Work instruction | Gather each line of the entries below that includes "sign".

Data |

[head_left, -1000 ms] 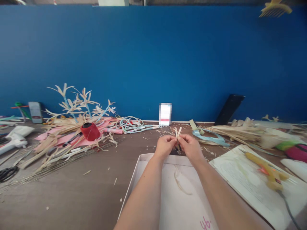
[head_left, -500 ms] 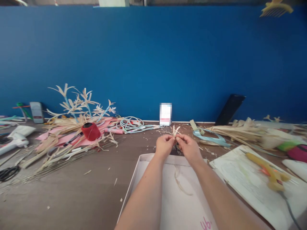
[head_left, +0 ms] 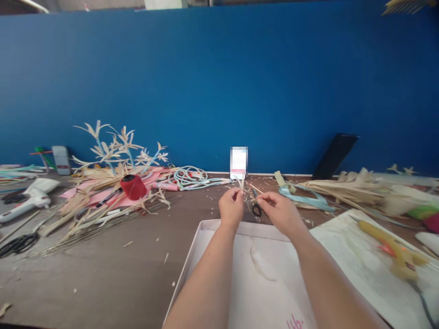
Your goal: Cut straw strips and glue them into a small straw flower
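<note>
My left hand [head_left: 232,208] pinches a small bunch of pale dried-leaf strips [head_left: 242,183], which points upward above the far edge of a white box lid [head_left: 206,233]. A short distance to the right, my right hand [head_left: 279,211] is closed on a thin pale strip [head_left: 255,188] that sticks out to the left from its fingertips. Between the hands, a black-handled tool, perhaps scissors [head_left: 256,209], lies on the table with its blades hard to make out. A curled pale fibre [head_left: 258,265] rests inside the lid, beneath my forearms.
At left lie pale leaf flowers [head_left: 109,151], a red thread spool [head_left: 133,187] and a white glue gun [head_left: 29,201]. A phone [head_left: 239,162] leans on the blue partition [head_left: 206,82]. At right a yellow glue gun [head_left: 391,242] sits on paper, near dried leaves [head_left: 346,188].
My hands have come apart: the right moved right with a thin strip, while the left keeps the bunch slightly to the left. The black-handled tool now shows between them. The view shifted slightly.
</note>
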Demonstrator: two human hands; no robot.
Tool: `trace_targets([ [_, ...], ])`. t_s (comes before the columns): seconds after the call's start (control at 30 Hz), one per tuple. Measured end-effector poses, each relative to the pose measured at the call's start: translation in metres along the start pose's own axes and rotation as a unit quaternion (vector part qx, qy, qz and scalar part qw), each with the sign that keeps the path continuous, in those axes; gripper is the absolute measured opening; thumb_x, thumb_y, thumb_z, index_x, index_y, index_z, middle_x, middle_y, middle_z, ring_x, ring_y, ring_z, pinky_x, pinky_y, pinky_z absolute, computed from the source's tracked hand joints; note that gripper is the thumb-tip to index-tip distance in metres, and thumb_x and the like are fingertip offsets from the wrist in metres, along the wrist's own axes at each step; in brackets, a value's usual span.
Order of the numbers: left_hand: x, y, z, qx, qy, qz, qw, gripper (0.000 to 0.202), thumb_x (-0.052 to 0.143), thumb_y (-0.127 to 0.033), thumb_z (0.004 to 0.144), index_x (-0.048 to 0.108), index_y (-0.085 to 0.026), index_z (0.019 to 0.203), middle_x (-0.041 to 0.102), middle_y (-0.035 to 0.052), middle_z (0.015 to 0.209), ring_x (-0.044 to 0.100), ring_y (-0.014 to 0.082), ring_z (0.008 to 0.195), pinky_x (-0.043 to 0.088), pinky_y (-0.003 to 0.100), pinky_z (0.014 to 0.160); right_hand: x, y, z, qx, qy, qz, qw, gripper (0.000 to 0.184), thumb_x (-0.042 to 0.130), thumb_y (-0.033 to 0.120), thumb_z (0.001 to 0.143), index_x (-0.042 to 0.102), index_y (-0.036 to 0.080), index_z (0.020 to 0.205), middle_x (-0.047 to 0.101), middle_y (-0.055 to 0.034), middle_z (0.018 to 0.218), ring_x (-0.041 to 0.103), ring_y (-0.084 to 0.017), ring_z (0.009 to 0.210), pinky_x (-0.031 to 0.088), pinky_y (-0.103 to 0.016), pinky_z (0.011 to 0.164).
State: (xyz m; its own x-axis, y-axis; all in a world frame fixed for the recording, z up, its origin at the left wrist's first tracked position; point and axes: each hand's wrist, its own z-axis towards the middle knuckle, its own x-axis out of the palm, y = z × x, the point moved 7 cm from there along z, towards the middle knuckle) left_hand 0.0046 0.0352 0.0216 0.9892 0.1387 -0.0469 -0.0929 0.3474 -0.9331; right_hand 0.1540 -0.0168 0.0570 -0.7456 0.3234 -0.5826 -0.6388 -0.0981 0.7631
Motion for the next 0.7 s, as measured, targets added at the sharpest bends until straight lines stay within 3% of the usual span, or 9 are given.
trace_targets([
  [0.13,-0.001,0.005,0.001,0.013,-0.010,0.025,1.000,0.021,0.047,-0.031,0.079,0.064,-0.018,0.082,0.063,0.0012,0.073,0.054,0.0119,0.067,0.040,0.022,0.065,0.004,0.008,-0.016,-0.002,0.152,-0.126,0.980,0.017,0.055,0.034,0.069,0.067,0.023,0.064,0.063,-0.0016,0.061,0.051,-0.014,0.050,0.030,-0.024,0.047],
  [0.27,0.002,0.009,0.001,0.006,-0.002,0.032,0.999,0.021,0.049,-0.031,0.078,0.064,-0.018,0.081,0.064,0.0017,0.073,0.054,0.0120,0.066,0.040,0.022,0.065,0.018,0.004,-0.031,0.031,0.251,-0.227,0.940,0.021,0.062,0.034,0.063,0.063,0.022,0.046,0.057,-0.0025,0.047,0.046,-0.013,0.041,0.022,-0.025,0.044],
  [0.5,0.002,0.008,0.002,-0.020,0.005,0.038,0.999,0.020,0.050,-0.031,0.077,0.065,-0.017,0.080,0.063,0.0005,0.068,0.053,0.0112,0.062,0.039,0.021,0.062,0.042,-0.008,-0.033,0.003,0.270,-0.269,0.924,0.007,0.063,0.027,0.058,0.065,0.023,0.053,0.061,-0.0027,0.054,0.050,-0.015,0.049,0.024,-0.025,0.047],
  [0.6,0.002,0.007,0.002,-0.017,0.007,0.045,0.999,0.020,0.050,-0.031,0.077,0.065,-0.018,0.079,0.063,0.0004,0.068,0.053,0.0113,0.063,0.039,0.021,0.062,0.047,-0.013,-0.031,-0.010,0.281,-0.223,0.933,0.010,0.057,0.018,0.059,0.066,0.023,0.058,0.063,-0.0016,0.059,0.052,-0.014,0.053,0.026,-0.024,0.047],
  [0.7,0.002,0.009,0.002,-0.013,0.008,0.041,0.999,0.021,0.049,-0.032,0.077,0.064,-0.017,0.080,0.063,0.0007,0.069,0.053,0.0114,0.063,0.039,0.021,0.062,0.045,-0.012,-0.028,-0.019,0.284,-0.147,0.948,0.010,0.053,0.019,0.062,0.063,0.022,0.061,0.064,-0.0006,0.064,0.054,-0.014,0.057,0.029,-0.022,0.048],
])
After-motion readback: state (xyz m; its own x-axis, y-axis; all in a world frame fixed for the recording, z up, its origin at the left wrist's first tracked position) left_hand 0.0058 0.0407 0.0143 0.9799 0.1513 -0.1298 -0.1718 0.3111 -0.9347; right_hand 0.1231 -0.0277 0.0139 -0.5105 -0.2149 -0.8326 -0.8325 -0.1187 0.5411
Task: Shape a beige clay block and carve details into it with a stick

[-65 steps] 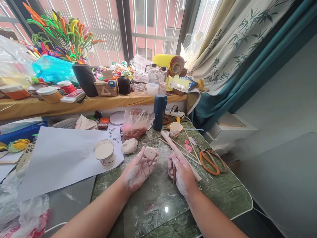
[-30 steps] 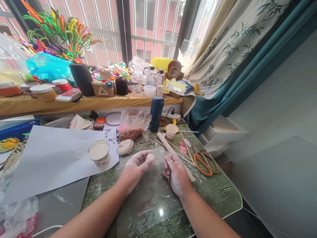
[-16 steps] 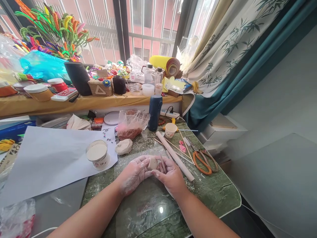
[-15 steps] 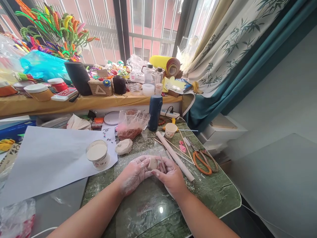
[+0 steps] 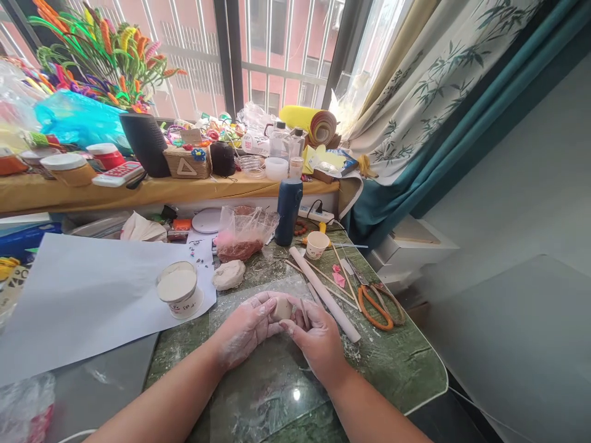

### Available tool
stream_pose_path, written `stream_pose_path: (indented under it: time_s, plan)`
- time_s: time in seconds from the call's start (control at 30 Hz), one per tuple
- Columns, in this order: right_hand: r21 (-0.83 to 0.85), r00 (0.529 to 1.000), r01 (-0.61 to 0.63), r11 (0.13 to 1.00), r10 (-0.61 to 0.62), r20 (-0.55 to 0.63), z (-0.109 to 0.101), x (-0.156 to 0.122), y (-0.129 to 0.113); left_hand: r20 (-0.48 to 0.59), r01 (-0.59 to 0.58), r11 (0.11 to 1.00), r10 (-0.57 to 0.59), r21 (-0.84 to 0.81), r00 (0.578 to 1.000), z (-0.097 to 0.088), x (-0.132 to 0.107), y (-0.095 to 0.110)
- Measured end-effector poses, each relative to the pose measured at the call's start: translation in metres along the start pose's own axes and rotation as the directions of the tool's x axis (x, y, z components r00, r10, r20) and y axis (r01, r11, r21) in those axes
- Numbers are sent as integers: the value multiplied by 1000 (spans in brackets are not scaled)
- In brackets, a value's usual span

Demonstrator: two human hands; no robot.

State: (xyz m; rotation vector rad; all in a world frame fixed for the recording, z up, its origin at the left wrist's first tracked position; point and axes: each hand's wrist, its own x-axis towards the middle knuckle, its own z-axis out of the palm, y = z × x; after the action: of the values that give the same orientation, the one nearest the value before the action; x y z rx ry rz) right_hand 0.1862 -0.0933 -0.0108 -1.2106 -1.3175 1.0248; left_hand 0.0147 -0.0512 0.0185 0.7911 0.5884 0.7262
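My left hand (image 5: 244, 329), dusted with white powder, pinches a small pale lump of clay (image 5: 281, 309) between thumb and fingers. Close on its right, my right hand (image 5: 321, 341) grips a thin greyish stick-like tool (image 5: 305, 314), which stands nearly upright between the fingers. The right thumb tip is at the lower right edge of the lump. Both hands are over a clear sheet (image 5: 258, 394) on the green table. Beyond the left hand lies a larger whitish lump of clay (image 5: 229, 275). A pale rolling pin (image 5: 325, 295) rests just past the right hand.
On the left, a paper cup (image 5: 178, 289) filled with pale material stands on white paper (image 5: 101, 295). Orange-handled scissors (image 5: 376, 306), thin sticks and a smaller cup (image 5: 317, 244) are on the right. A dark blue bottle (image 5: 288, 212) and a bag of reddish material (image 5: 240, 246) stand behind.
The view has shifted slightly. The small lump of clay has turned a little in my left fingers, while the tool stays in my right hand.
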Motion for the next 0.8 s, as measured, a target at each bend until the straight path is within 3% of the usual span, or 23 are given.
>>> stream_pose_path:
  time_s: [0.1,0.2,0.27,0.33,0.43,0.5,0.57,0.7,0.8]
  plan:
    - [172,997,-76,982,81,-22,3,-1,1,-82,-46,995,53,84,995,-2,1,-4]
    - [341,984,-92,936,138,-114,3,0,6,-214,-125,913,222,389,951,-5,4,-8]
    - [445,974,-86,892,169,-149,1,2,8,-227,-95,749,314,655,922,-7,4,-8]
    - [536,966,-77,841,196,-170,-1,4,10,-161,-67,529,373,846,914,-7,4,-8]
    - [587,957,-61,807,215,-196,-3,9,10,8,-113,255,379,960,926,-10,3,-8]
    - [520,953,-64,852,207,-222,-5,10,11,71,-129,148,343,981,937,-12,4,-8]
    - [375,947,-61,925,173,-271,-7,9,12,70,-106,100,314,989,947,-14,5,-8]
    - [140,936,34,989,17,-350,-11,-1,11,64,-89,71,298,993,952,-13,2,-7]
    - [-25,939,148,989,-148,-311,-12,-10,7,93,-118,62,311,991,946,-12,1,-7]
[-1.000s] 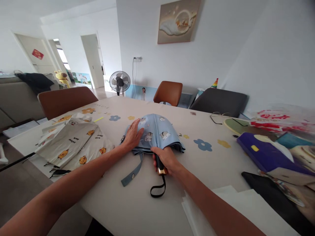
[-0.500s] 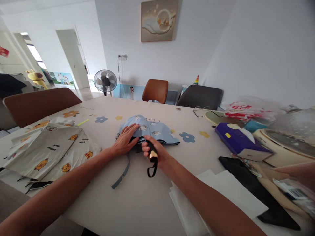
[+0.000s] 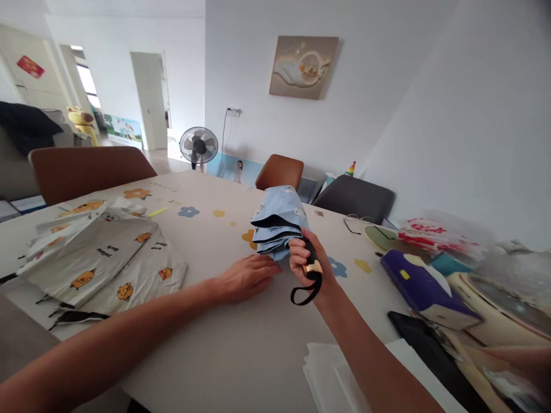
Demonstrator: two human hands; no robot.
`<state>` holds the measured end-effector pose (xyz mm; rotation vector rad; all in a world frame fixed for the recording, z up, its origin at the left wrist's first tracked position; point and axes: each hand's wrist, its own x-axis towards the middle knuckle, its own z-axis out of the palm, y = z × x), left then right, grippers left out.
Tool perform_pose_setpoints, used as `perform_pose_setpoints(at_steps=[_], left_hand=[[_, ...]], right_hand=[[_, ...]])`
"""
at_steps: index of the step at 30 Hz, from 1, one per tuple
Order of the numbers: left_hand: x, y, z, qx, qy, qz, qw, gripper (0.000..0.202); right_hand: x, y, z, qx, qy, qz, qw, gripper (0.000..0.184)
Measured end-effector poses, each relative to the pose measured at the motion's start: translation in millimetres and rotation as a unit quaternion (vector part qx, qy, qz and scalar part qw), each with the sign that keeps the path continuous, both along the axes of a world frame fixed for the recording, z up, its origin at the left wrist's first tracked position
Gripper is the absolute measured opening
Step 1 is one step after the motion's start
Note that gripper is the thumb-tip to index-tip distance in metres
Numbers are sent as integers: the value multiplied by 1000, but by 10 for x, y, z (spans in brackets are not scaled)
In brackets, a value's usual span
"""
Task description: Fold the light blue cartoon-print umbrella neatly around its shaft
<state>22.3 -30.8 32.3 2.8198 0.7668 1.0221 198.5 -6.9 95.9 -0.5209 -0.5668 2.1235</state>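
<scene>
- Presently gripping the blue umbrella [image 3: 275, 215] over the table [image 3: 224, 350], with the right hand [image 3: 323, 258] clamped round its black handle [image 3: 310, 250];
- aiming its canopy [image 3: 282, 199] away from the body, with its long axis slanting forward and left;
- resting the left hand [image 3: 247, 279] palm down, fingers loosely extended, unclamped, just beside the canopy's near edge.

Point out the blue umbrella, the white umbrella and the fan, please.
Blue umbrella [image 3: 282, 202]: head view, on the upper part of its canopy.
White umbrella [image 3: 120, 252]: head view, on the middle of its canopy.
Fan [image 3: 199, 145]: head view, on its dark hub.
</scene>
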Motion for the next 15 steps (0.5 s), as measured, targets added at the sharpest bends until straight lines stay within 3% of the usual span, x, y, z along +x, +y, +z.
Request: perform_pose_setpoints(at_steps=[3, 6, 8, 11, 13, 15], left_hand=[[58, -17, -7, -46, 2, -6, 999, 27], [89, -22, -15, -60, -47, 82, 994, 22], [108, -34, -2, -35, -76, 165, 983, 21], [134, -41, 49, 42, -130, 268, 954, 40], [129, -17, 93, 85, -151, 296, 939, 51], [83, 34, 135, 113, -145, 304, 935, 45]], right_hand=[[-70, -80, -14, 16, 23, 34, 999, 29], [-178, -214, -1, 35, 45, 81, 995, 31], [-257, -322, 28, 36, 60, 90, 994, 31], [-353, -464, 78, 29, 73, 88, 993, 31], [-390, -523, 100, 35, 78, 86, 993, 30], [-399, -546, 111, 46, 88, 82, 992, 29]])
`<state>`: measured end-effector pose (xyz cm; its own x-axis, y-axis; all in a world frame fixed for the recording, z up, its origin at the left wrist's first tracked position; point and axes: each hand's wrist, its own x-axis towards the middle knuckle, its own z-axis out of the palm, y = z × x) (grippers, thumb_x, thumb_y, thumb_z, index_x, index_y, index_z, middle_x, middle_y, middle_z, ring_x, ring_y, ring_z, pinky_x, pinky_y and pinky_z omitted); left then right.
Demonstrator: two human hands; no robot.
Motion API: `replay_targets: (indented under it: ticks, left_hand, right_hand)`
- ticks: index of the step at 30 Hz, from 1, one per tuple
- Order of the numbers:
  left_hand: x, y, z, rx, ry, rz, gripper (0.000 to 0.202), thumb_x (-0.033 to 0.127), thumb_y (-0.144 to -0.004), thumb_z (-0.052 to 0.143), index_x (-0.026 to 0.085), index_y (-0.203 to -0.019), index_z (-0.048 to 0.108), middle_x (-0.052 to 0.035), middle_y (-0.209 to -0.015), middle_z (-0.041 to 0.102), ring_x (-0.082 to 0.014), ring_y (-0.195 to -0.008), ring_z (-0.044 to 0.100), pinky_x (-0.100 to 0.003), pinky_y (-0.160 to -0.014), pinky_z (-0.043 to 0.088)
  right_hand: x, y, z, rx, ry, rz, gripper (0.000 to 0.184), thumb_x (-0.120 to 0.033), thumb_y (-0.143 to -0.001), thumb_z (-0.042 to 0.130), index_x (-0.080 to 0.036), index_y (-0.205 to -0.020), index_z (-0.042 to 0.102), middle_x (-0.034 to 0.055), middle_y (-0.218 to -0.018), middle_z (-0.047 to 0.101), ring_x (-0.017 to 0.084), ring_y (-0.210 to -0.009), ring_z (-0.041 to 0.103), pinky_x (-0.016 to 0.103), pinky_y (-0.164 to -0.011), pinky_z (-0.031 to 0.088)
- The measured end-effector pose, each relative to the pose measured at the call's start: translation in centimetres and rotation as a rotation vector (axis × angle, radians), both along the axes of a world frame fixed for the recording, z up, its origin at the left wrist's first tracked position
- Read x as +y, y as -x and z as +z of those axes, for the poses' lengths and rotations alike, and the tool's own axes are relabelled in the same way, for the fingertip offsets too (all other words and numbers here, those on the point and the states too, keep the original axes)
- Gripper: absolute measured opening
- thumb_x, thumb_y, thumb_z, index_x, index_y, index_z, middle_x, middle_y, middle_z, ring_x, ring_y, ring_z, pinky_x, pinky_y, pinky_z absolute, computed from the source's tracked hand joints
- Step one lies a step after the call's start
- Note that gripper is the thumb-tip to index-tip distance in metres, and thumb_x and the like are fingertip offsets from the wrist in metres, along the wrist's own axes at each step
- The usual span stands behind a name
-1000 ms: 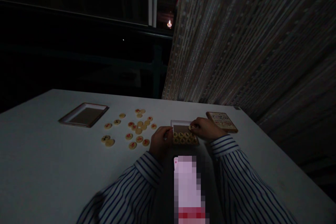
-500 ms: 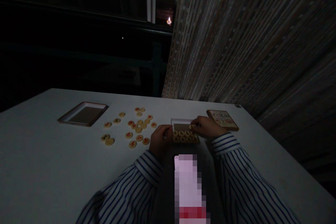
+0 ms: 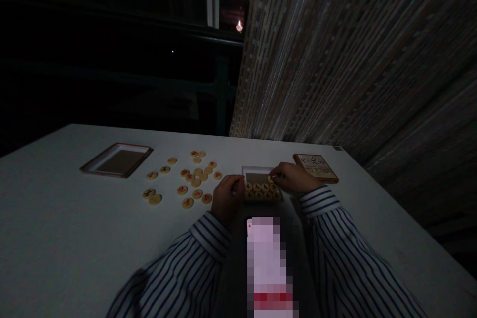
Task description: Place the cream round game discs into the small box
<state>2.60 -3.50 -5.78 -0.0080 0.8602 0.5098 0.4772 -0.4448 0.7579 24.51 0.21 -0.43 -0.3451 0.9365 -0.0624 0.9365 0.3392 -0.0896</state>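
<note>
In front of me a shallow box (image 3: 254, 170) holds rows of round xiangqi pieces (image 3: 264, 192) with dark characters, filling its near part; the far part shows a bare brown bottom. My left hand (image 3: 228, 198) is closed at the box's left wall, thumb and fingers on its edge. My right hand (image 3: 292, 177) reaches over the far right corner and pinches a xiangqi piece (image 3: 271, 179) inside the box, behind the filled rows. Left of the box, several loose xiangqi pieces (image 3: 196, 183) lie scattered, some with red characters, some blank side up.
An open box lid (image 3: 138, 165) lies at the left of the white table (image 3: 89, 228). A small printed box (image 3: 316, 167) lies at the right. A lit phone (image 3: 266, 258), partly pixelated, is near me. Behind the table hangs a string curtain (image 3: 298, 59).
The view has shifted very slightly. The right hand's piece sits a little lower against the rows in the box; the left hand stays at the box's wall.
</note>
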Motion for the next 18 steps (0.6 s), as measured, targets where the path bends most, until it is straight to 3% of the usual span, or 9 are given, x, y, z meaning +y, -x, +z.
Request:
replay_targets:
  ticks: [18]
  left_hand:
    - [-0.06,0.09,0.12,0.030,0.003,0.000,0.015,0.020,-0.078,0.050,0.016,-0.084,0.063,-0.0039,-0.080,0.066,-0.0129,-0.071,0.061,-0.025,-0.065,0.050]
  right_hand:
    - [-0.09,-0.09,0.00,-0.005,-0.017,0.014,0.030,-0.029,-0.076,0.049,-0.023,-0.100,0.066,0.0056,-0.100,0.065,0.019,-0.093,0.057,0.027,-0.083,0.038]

Output |
Tool: `trace_targets([ [_, ...], ])`. t_s (comes before the columns): seconds after the call's start (control at 30 Hz), one per tuple. Measured end-effector poses, each relative to the pose measured at the call's start: translation in metres along the start pose's own axes and rotation as a unit quaternion (vector part qx, qy, qz and scalar part qw), each with the sign that keeps the path continuous, in those axes; gripper is the absolute measured opening; thumb_x, thumb_y, thumb_z, index_x, index_y, index_z, middle_x, middle_y, middle_z, ring_x, ring_y, ring_z, pinky_x, pinky_y, pinky_z absolute, computed from the source's tracked hand joints; note that gripper is the thumb-tip to index-tip distance in metres, and thumb_x and the like are fingertip offsets from the wrist in metres, along the wrist's own axes at each step; in brackets, a value's usual span.
Measured end-effector poses, each relative to the pose measured at the motion's start: translation in millimetres and rotation as a unit quaternion (vector part qx, qy, qz and scalar part qw), each with the sign that keeps the path continuous, both along the axes of a world frame fixed for the recording, z up, its origin at the left wrist's first tracked position

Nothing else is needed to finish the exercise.